Posted Online: Oct. 09, 2012, 9:47 pm

Moline School Board discusses TIF districts

Comment on this story

By Nicole Lauer, correspondent@qconline.com

Moline school board members on Tuesday got a glimpse of two proposed tax-increment-financing districts.

School district Chief Financial Officer Dave McDermott told board members city officials want to know if the school district wants the former Horace Mann school building included in the first TIF district located at U.S. 6 and 150.

The proposed district includes commercial, light industrial and open space or drainage. If the TIF is created, assessed property values would be frozen, and tax increment created by new development can be used by the city to make improvements in the designated land district or give rebates to developers.

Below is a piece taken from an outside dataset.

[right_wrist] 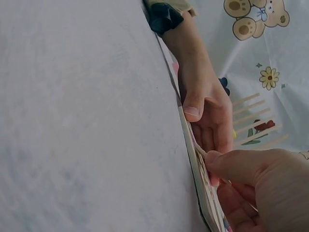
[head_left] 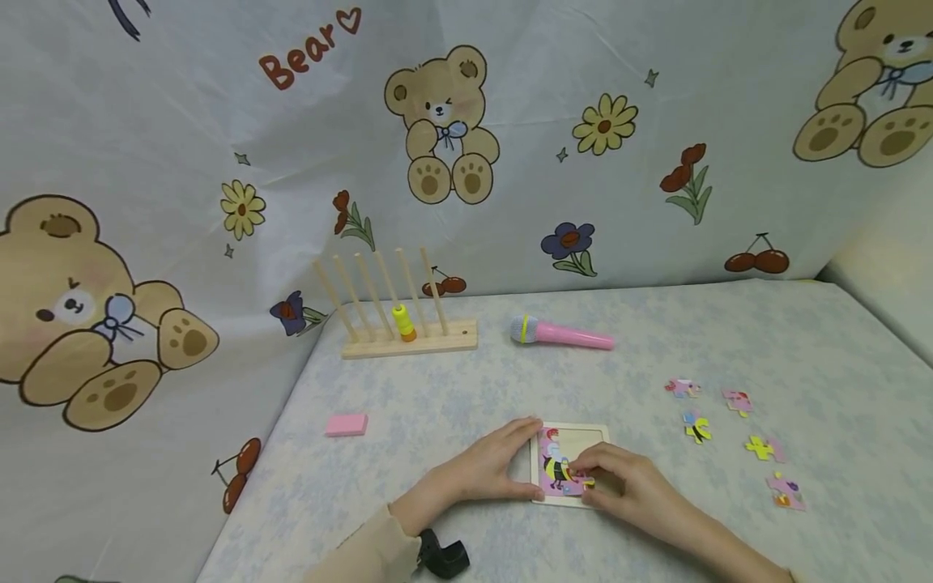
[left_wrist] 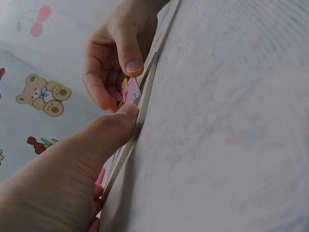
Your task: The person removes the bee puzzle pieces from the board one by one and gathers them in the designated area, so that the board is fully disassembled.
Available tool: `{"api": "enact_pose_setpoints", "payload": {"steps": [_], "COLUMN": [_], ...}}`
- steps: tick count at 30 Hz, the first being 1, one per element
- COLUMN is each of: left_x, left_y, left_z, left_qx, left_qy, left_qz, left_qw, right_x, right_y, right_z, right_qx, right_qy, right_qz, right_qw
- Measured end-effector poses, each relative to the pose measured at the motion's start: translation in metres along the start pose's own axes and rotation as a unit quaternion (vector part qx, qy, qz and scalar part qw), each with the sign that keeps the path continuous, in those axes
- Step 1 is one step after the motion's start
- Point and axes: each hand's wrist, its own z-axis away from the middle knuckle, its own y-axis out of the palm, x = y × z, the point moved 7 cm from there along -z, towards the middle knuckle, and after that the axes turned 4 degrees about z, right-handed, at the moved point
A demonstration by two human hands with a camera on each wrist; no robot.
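A small square puzzle tray [head_left: 574, 425] with a pale wooden rim lies before me. Pink and yellow jigsaw pieces with a bee picture [head_left: 555, 465] fill its left side; bare wood shows at its upper right. My left hand [head_left: 487, 465] holds the tray's left side, thumb at the near corner and fingertips at the far one. Between right thumb and fingers, my right hand [head_left: 637, 490] pinches a pink puzzle piece [left_wrist: 129, 91], tilted over the tray's near part. The left thumb [left_wrist: 126, 112] is right beside that piece.
Several loose puzzle pieces [head_left: 697, 427] lie scattered at the right. Behind the tray are a pink toy microphone [head_left: 572, 335] and a wooden peg stand [head_left: 408, 346] with yellow and orange beads. A pink block [head_left: 346, 425] lies at the left.
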Motion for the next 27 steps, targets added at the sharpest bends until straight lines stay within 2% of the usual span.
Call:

Mr. McDermott said school districts can lose tax dollars when TIF districts are formed. But he also noted, if the proposed district included the former Horace Mann building -- no longer used for classes and not in the district's future facilities plan -- the city could help market the site. Mr. McDermott also said a buyer may find the property more desirable with a TIF district that could help defray the cost of tearing down the building or filling in some of the swamp area behind it.

The city doesn't need the school district's input to create the TIF district, Mr. McDermott said. He said school administrators have discussed the idea and think it would help to include Horace Mann. Board members supported the plan and learned the Moline council may discuss the TIF district on Oct. 23.

Board members also reviewed a second proposed TIF district, the SouthPark Redevelopment Project Area, which includes SouthPark Mall and the surrounding area. Mr. McDermott said this was the first time city officials contacted the school district about the proposal, although school administrators had learned about it through the media or other sources.

The proposed TIF district, he said, is intended to stabilize the area's tax revenue, which has declined from a $50 million valuation to $38 million or $39 million.

Board members did not weigh in on this proposal.

In other business, school board members heard a representative from the audit firm of McGladrey report that a review of the district's financial standing had no findings of concern.